2018-05-21 Thread Steven D'Aprano
On Mon, May 21, 2018 at 11:22:17AM -0700, Chris Barker wrote:
> On Sat, May 19, 2018 at 6:52 AM, Steven D'Aprano 
> wrote:
> 
> > Philosophical arguments about the nature of computer memory aside, byte
> > objects in Python are collections of ints.
> >
> 
> not when you start talking about bit-wise operations :-)
> 
> If a "byte" in python was an integer, then we'd use b**2 rather than b << 1

Why? Ints support bit-shift operations:

py> 45 << 1
90

as well as other bitwise operations. (And b<<1 isn't the same as b**2.) 
I trust that you aren't going to argue that 45 isn't an int.

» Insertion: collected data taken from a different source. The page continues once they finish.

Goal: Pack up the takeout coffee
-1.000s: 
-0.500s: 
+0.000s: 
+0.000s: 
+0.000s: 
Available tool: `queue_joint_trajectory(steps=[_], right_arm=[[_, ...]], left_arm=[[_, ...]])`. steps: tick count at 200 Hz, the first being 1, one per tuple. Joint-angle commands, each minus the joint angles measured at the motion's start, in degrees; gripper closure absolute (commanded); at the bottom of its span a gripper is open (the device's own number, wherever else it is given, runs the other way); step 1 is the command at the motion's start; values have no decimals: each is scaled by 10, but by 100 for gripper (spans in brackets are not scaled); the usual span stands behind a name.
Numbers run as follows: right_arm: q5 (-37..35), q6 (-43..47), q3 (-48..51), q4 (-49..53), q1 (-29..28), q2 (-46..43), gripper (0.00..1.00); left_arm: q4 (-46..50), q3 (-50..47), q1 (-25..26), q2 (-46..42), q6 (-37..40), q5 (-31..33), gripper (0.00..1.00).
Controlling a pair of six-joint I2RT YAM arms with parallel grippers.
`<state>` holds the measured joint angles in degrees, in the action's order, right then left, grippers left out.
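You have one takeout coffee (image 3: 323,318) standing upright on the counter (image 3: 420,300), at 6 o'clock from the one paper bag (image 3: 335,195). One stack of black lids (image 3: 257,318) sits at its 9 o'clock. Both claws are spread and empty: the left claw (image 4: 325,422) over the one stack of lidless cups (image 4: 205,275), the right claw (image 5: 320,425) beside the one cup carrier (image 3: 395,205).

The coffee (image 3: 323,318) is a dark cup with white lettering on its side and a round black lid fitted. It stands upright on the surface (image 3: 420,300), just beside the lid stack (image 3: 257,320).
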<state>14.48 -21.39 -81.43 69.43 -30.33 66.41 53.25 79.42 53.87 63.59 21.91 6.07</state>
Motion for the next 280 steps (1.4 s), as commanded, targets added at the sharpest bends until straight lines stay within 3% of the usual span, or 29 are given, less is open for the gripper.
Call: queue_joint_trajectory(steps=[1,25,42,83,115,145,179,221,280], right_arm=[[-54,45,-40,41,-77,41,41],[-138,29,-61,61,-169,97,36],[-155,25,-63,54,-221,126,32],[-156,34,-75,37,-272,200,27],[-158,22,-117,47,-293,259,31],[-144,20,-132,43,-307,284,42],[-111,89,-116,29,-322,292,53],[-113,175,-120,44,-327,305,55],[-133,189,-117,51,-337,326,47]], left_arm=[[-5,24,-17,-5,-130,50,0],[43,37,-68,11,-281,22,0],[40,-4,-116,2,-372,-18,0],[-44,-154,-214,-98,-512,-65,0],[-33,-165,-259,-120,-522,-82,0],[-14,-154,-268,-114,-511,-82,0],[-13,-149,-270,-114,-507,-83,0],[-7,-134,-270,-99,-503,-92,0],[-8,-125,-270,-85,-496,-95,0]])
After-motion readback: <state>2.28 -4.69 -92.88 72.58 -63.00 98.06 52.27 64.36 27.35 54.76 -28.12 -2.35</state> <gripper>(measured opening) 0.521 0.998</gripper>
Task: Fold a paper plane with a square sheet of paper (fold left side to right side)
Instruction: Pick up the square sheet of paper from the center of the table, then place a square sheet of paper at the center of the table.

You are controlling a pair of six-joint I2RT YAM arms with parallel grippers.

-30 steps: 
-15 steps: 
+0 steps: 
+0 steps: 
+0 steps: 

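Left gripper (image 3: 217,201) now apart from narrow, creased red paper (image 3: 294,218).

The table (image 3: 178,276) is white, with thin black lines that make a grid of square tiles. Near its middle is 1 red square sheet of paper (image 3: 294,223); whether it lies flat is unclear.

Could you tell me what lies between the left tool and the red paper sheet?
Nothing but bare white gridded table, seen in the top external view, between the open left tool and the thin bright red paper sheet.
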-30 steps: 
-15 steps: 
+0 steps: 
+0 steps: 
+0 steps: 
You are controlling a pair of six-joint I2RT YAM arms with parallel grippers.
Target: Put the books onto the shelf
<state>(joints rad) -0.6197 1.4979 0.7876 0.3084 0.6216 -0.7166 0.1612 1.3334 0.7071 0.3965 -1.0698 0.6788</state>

> (yes, I know bit shifting can be more efficient, but I don't think that's
> why it's there in python)
> 
> The entire point of bitwise operators is so that the bits themselves can be
> accessed and manipulated.

Then where are the primitives for accessing and manipulating individual bits?

> > If you want those ints to represent something else, you're responsible
> > for handling that (say, using the struct module).
> 
> 
> yup -- with struct, and, hmm, maybe bitwise operators?

Right. Which is why we want to add support for bitwise operators to 
bytes.


> Anyway, as you say, this is a Philosophical (or semantic) point -- I don't
> think it effects the discussion at hand.
> 
> However, when you talk about bit-shifting a bytes object, you do need to
> decide if each byte is handled individually, or if they are one big
> collection.

True, we have to decide that. Is there a good reason to handle each byte 
individually?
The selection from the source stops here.